Give again, word for word, each line below starting at the one that contains "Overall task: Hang" and ending at the one that contains "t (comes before".

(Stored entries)
·····

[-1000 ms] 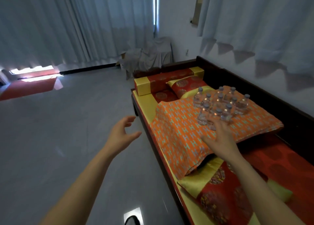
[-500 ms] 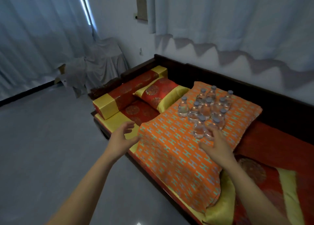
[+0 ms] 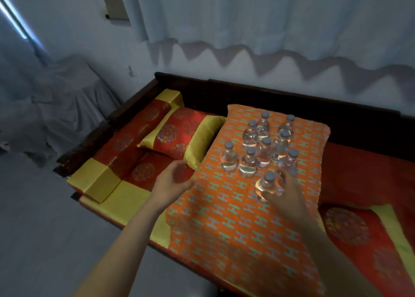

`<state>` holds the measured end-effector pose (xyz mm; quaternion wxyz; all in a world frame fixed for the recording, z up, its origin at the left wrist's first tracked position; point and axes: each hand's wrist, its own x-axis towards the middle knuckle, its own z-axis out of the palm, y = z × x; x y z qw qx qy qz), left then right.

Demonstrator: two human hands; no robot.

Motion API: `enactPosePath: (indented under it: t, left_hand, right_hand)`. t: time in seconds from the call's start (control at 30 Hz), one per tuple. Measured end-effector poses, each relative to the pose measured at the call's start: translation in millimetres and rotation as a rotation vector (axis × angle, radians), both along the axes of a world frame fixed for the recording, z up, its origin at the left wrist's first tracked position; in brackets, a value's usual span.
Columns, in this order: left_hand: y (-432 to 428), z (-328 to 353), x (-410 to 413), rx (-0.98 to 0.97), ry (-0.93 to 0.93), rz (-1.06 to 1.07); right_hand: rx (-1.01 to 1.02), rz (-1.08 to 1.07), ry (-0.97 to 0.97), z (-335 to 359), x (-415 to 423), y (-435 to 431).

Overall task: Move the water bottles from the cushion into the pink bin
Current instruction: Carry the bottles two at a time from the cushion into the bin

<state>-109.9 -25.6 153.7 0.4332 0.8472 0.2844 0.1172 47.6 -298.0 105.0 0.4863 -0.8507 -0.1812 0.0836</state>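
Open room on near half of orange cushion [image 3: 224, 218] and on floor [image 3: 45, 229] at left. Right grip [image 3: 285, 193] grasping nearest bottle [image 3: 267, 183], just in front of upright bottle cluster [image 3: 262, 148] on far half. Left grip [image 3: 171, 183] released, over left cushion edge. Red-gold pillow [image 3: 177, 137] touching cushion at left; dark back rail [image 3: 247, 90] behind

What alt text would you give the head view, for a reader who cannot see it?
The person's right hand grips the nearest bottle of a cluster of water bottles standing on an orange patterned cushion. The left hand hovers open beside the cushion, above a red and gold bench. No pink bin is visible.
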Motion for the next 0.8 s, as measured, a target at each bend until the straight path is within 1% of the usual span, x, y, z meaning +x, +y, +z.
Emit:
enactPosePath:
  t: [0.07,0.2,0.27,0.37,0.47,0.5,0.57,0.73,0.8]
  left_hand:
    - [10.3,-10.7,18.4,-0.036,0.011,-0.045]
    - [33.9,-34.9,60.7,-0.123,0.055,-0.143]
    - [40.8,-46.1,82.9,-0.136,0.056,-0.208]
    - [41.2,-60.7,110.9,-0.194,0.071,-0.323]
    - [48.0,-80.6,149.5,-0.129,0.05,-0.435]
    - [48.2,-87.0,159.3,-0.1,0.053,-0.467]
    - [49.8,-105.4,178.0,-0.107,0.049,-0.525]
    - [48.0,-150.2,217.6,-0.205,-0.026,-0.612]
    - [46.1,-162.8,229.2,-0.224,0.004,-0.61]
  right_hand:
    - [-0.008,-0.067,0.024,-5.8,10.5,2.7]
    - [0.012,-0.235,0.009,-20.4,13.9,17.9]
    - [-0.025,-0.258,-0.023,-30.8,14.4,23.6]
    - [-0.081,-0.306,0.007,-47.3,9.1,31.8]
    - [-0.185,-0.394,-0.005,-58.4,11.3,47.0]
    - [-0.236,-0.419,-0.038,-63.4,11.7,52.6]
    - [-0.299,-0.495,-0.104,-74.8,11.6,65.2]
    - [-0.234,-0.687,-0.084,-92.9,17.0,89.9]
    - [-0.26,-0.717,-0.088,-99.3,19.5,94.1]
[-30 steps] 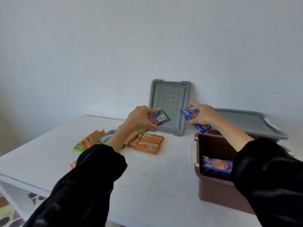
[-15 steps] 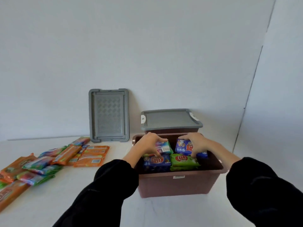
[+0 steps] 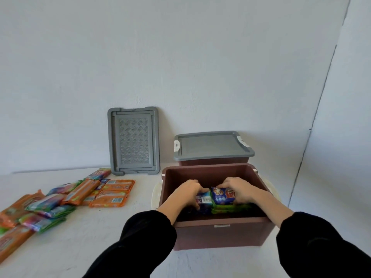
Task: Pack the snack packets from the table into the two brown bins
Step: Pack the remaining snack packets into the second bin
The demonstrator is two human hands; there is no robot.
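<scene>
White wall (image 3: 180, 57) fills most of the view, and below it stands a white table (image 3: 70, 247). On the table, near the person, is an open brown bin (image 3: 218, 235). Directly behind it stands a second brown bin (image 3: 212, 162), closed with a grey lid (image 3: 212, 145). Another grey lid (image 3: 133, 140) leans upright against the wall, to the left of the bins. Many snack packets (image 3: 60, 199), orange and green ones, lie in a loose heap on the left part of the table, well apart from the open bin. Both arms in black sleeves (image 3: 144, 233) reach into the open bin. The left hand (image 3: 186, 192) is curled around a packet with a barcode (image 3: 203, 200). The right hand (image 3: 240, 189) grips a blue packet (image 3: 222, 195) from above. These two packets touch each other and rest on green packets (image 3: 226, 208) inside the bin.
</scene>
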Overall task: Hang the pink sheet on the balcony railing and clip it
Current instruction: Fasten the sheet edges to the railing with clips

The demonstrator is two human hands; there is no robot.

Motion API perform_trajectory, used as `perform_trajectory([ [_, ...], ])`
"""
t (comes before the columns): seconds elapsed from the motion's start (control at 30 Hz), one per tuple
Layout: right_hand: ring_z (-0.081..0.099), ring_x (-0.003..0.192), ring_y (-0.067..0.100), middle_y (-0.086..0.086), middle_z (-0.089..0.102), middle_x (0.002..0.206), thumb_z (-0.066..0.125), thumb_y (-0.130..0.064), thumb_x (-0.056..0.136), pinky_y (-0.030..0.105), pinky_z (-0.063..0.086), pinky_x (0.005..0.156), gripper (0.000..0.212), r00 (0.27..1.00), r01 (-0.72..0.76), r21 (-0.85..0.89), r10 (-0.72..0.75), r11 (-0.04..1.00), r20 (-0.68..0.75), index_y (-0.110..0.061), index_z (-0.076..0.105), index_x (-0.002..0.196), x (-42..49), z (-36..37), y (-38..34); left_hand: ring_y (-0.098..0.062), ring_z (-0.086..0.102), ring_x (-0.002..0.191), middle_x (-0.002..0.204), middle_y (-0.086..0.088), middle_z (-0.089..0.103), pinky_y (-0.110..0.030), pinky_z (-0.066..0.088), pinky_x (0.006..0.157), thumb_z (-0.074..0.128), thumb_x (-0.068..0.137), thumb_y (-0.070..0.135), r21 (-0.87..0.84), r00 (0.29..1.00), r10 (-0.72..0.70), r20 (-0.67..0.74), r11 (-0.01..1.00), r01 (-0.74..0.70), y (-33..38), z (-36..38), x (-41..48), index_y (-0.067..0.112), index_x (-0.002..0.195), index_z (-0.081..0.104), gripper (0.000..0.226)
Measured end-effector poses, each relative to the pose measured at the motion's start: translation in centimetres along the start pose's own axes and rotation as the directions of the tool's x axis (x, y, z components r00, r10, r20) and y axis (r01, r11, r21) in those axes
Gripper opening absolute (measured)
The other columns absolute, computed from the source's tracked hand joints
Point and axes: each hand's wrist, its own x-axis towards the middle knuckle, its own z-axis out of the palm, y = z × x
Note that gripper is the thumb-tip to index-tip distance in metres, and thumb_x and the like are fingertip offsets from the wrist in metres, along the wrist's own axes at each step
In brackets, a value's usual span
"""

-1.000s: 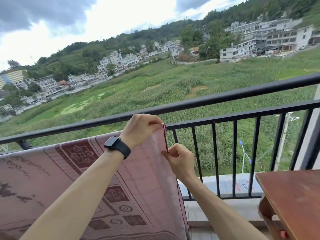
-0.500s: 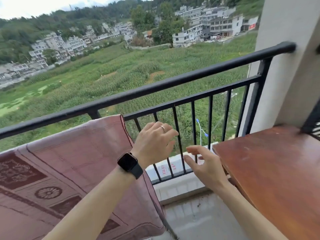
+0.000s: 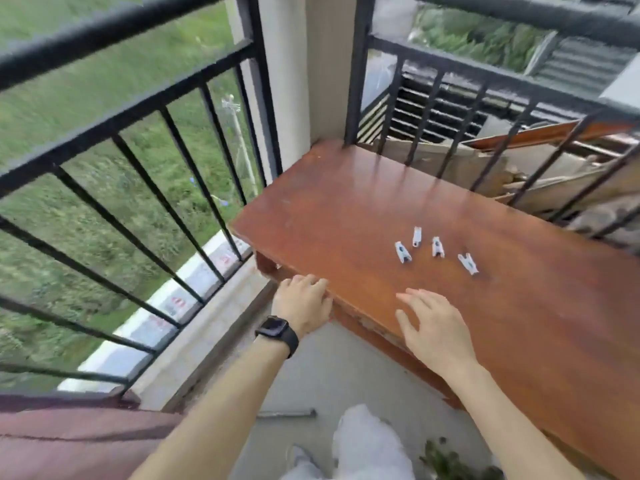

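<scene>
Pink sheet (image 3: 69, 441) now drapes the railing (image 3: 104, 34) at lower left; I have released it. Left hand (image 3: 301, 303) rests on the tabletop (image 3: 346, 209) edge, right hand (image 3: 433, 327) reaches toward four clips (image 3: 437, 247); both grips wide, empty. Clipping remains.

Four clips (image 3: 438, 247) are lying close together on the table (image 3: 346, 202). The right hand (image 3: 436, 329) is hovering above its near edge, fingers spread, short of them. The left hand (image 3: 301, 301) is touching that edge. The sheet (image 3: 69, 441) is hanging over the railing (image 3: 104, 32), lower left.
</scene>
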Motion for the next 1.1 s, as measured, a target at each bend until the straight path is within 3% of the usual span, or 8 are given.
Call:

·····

● **SOLUTION TO THIS TASK**
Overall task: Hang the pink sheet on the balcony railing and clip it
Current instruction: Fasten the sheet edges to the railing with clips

The demonstrator is two human hands; there is no robot.

Motion API perform_trajectory, used as `perform_trajectory([ [_, ...], ])`
"""
t (comes before the columns): seconds elapsed from the motion's start (control at 30 Hz), one per tuple

There is nothing more to the answer.